Die Handlung flacht bis zum großen Showdown in einer Tropfsteinhöhle in Marysville auch durch viele Wiederholungen leider etwas ab und die Auflösung kann nicht vollständig überzeugen.

Stephen King ist ein großer, begnadeter Erzähler, egal welches Genre er bedient. Der Outsider ist eine komplex gestrickte Mischung aus klassischem Krimi und Horrormär mit intensiven Passagen am Anfang, in denen der Autor mit seinem schriftstellerischen Können glänzt und der zum Schluss etwas schwächelt und an Raffinesse verliert. So als hätte der Autor keine Lust mehr gehabt und die Geschichte schnell zu Ende gefrickelt.

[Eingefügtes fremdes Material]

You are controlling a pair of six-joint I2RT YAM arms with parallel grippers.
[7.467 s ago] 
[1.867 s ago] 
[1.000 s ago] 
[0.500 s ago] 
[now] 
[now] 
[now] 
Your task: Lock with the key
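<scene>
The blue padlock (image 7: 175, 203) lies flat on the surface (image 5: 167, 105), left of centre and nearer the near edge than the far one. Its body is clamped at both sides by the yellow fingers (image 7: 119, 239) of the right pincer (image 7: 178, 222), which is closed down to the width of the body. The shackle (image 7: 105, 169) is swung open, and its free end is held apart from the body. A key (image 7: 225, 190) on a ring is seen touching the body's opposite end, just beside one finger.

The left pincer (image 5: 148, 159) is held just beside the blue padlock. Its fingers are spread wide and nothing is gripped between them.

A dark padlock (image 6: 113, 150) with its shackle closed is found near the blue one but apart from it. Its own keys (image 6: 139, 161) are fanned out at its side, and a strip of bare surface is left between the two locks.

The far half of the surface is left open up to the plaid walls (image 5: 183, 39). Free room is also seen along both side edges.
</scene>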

Das macht David Nathan aber mit seiner begeisterten Lesung wieder wett. Er lässt sich richtig in die weit ausgebreitete Geschichte fallen und gestaltet die verschiedenen, lebensnahen Charaktere wirklich hervorragend. Kings Art zu schreiben ist wie für Hörbücher gemacht und Nathan gelingt es problemlos Bilder in die Köpfe der Hörer zu transportieren.

 

Rezension und Foto von Andy Ruhr.

Der Outsider |Das Hörbuch erschien am 27. August 2018 bei RandomHouse Audio
ISBN 978-3-8371-4284-6
3 mp3 CDs | 24.- Euro
Laufzeit der ungekürzten Lesung: 19 Stunden 9 Minuten
Original-Titel: Outsider (Scribner)
Sprecher: David Nathan
Bibliografische Angaben & Hörprobe

Diese Rezension erscheint im Rahmen des .17special Mini-Spezials Stephen King.